Setelah membaca beberapa kisah beliau di internet, akhirnya saya pun juga tertarik untuk menulis kisahnya pada note saya ini.

Nama lengkapnya Sriyono, lebih akrab dipanggil Pak Yono saja. Beliau adalah seorang lelaki kelahiran Klaten, Jawa Tengah, 56 tahun silam. Tadinya bapak yang satu ini adalah seorang gelandangan yang kerap tidur di kolong jembatan dan masjid-masjid. Suatu hari, seorang jamaah dari salah satu masjid yang ia singgahi memberikan modal sebesar 1 juta rupiah padanya untuk memulai usaha. Dan dengan modal itu, lahirlah ide untuk berjualan siomay yang kemudian terkenal dengan nama Siomay Pink ini. Namun siapa yang tahu, kalau ternyata sebelum beliau menjadi seorang gelandangan dulu, Pak Yono adalah seorang miliader!

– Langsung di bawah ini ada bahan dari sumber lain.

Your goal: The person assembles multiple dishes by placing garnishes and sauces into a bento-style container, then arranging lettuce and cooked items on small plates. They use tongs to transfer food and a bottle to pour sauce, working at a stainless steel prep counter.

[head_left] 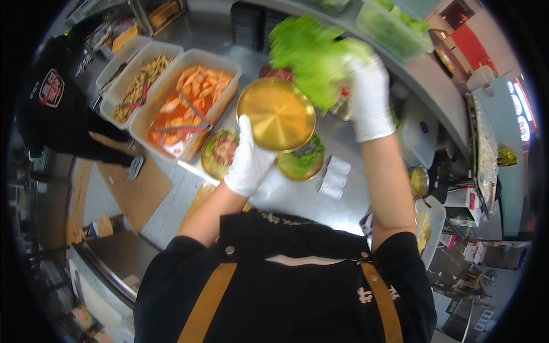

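Note:
My left hand (250, 168), in a white glove, grips the rim of a bare gold metal dish (277, 114) and holds it tilted above the steel counter. My right hand (369, 97), gloved too, is raised at the far right with green lettuce leaves (306, 57) in its grasp, slightly blurred. Below the dish are two more gold dishes: one with lettuce and pinkish meat (224, 150), partly behind my left hand, the other with lettuce and something dark (303, 159). Several small white packets (334, 178) lie to their right.
Left on the counter stand a tub of red-sauced kimchi-like food (197, 86) with red-handled tongs (194, 110) and a tub of brownish pieces (146, 80). A clear bin of lettuce (394, 28) sits on the far-right shelf. Black containers (249, 26) are stacked behind. A person in black (63, 108) stands left.

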`<state>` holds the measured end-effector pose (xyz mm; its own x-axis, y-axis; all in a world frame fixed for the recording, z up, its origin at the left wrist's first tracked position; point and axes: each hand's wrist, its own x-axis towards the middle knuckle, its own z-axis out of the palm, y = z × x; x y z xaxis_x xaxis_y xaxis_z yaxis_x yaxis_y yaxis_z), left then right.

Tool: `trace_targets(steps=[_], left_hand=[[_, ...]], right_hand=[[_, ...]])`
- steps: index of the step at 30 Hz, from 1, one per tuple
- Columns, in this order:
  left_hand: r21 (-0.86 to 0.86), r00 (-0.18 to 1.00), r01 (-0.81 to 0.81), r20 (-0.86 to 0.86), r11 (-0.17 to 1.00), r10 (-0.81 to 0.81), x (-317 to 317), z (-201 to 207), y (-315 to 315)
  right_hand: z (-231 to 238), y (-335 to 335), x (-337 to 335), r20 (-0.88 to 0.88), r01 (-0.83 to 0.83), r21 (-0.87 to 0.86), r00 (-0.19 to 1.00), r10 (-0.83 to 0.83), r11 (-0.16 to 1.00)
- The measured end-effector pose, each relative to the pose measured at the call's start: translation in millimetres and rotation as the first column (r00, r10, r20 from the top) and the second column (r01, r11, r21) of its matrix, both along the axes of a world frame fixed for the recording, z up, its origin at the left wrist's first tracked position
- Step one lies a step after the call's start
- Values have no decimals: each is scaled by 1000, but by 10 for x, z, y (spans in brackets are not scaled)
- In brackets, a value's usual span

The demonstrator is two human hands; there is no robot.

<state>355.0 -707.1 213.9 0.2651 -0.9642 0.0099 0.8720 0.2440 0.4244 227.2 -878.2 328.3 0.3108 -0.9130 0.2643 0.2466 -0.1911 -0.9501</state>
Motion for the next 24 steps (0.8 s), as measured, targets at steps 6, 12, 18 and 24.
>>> trace_targets(steps=[6,12,18,24], left_hand=[[150,999,-49,-14,987,51,241,-238,466],[241,997,-51,72,969,35,412,-461,914],[428,986,-81,169,900,8,394,-727,1485],[633,993,-47,-52,773,103,439,-1018,2097]], right_hand=[[-601,924,-6,-751,-127,-432,600,-277,893],[-1026,1359,223,-791,-678,-582,599,-121,449],[-1551,1828,408,-843,-751,-473,537,8,461],[-1512,1994,233,-813,-834,-475,538,223,279]])
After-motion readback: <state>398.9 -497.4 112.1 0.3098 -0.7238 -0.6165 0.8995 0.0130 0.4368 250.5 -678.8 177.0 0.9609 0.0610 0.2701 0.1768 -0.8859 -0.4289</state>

Merantau ke Jakarta tahun 1969, Pak Yono menjadi seorang sales mobil. Lantas karena kegemarannya makan siomay, beliau tertarik untuk belajar membuat siomay kepada seorang pedagang siomay keturunan Tionghoa asal pulau Bangka. Beliau rela tidak digaji selama setahun hanya untuk mengetahui resep siomay jitu dari gurunya tersebut. Akhirnya saat pengusaha tersebut meninggal, beliau menjadi satu-satunya ahli waris karena gurunya itu tak memiliki satupun keturunan. Beliau kemudian patungan dengan teman-temasnnya untuk memulai bisnis siomay yang lebih besar. Hingga akhirnya, beliau dapat membuka outlet di salah satu mall elit di Jakarta. Konon di puncak kesuksesannya, beliau pernah mencapai pendapatan hingga 2 miliar perbulan.

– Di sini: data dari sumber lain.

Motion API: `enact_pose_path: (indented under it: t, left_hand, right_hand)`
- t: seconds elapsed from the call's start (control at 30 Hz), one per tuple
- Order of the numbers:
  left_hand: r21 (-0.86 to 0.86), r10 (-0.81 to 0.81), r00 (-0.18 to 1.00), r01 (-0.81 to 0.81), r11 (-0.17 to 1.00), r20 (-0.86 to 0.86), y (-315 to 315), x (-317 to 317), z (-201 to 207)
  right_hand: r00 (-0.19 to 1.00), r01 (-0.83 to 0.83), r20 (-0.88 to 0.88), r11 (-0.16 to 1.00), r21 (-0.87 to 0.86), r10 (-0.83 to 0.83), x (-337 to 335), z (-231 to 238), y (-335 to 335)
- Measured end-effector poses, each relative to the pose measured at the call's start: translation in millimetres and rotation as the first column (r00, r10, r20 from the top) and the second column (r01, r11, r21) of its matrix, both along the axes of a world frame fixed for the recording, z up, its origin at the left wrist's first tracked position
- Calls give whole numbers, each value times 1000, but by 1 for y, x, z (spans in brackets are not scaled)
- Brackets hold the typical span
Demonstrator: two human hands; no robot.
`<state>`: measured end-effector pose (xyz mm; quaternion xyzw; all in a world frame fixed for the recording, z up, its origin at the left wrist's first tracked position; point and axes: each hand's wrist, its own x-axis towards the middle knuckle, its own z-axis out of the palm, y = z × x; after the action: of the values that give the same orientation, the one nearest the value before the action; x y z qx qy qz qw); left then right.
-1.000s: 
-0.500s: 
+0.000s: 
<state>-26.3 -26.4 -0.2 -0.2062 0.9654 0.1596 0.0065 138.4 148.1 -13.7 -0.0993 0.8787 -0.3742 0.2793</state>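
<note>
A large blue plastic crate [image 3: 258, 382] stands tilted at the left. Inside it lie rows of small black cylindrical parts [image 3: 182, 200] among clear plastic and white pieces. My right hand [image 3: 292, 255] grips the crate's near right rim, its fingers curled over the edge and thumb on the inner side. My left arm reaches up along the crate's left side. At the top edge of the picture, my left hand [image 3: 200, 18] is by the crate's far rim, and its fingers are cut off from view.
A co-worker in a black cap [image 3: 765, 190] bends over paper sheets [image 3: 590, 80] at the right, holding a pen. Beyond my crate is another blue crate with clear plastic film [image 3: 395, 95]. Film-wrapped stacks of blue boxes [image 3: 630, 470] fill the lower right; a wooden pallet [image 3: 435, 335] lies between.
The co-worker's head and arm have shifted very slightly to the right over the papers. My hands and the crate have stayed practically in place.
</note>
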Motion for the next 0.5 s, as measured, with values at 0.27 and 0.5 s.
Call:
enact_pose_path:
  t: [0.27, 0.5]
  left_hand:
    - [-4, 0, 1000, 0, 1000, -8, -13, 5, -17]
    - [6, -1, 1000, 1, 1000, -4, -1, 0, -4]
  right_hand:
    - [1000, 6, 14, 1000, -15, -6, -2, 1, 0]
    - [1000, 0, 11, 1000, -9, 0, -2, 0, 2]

Namun roda waktu terus berputar. Pada April 1999, Pak Yono menikahi putri seorang polisi. Rumah tangganya hanya bertahan hingga 4 tahun 7 bulan. Pak Yono bercerai dengan istrinya setelah dikaruniai dua orang putri yang setelah perceraian itu keduanya dibawa pergi mengasing oleh istrinya. Sejak saat itulah pikiran Pak Yono menjadi kacau, hingga manajemen usahanya berantakan. Beliau bangkrut, kemudian berusaha berdiri kembali, dan bangkrut lagi. Pak Yono pun mulai putus asa dan memutuskan untuk menjadi seorang gelandangan yang tidur di tepi jalan, kolong jembatan dan masjid-masjid. Hingga muncullah penolong yang memberikan modal dan semangat padanya itu.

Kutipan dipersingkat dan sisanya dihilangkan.